Beleid baru dana BOS Nadiem: Diskriminatif, bukan solusi guru honorer

Menteri Nadiem Makarim merombak tata kelola dana BOS. Alokasi dana BOS untuk guru honorer dinilai melanggengkan keberadaan mereka.

Ilustrasi dana BOS. Alinea.id/Dwi Setiawan.

Lebih 15 tahun menunggu kejelasan nasib. Hingga usia mendekati kepala empat, status sebagai guru PNS yang diimpi-impikan tak kunjung tiba. Nurbaiti tidak bisa memastikan nasibnya di hari-hari mendatang.

Guru honorer sekolah dasar di Cipinang, Jakarta Timur, itu bersyukur bisa mengantongi gaji setara Upah Minimum Provinsi DKI Jakarta.
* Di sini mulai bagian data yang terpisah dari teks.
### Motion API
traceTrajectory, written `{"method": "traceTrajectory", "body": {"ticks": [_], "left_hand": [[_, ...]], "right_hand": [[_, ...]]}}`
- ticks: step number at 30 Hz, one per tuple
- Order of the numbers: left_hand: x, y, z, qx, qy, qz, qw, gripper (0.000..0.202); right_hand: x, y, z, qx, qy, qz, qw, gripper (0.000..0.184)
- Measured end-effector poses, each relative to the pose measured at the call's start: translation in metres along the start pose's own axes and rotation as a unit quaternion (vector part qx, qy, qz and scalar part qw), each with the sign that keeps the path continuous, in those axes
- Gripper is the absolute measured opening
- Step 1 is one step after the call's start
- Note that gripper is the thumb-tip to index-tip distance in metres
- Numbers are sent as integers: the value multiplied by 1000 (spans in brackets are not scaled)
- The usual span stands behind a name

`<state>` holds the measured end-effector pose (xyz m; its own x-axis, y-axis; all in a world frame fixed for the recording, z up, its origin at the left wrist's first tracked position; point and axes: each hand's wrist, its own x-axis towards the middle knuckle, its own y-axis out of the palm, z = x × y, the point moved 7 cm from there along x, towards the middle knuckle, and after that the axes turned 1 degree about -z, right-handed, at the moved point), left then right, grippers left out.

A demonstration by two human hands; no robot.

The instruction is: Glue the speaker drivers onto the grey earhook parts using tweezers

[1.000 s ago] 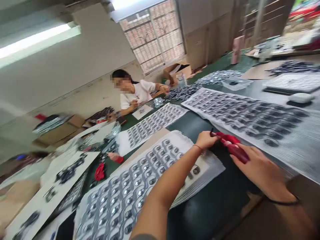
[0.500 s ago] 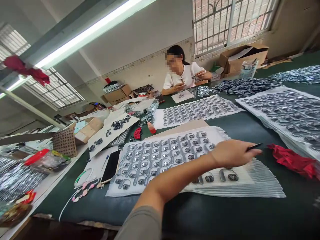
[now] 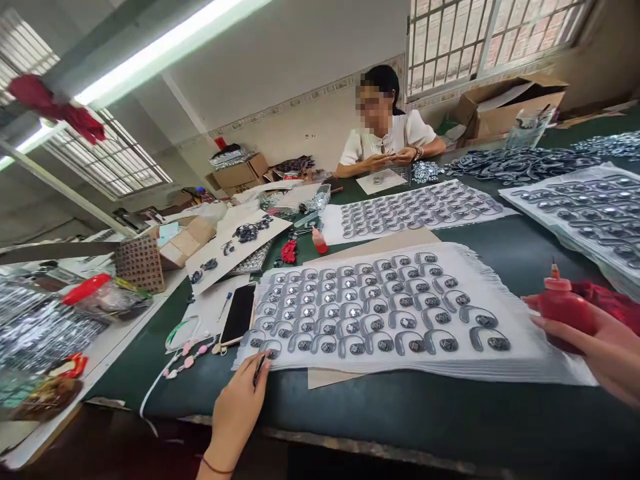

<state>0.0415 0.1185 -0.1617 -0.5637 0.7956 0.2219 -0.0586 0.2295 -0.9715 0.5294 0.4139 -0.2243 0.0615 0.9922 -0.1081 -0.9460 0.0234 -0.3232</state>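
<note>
My left hand (image 3: 239,393) is at the near left corner of a stack of white sheets (image 3: 530,353), its fingers pinched round a thin black tool (image 3: 259,371). Beside its fingertips lie grey curved pieces with dark oval ornaments (image 3: 327,347), set out in rows over the top sheet. At the right end of the stack, my right hand (image 3: 603,343) grips a red squeeze bottle (image 3: 565,307) with a narrow nozzle pointing up. A crumpled red cloth (image 3: 613,300) lies partly hidden behind that bottle and hand.
Across the dark green table (image 3: 430,413) sits a person in white (image 3: 395,137), handling small parts. More covered sheets (image 3: 360,230) lie at the back. A phone (image 3: 239,315) and a bead string (image 3: 187,362) are at left, a second red bottle (image 3: 319,241) behind.
My left hand has swung from the right side of the sheets to their near left corner, still holding the black tool. My right hand has come into view with the red bottle.
</note>
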Motion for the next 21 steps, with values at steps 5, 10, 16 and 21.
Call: {"method": "traceTrajectory", "body": {"ticks": [5,10,16,21], "left_hand": [[2,18,15,5,-60,94,994,39],[10,21,26,-12,-81,103,991,43],[12,28,34,-30,-69,97,992,48],[13,30,31,-25,-37,79,996,49]], "right_hand": [[-27,4,10,46,35,4,998,53],[-43,10,17,64,23,-12,998,54],[-42,23,24,78,-11,5,997,56],[-45,30,29,70,-35,18,997,53]]}}
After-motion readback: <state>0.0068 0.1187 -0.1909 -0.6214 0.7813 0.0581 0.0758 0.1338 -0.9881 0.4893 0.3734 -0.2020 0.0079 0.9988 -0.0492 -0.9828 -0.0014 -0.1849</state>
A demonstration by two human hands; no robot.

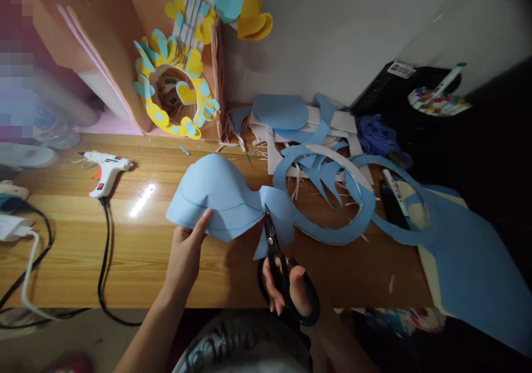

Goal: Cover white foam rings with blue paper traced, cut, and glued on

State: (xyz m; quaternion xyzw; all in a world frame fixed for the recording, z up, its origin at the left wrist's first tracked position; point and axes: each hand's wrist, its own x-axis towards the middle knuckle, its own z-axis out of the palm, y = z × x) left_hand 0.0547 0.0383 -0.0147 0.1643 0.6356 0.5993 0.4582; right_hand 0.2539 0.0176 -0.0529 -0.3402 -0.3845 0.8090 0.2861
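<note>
My left hand point(187, 251) pinches the near edge of a curved piece of light blue paper point(220, 198) held over the wooden table point(166, 251). A pencil line runs across the paper. My right hand point(288, 290) has its fingers through the loops of black scissors point(276, 262). The scissor blades point away from me and bite into the blue paper's right part.
A white glue gun point(106, 170) with a black cord lies at the left. Blue and white paper offcuts point(320, 162) pile at the back right. A large blue sheet point(469, 262) hangs off the right end. A cardboard guitar shape with yellow and blue petals point(174, 85) leans behind.
</note>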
Kebijakan itu berlaku sejak 2016. Nasib lebih buruk menimpa ribuan kolega dia di daerah lain yang hanya bisa membawa pulang uang antara Rp150.000 hingga Rp300.000 per bulan.

Meski mengaku beruntung, tiap Desember ia selalui dihantui rasa waswas. Saat itulah nasibnya setahun ke depan ditentukan. Ia harus menjalani serangkaian tes dan proses untuk perpanjangan kontrak sebagai guru honorer.

“Gaji (guru honorer) lebih besar (di Jakarta), tetapi setiap tahun kita dikontrak. Beda dengan di daerah (lain), walaupun (gaji) kecil, tetapi tidak ada bayang-bayang akan dipecat,” ujar Ketua Forum Honorer K2 Indonesia DKI Jakarta ini kepada reporter Alinea.id, Kamis (20/2).

Sebagai guru honorer, Nurbaiti kenyang dengan janji-janji manis pemerintah. Setiap tahun ada iming-iming janji pengangkatan guru honorer. Ia menyebut skema Pegawai Pemerintah dengan Perjanjian Kerja (PPPK) yang belum jelas nasibnya. “Lagi-lagi kita meminta ke pemerintah jangan zalim dengan (guru) honorer,” ucapnya.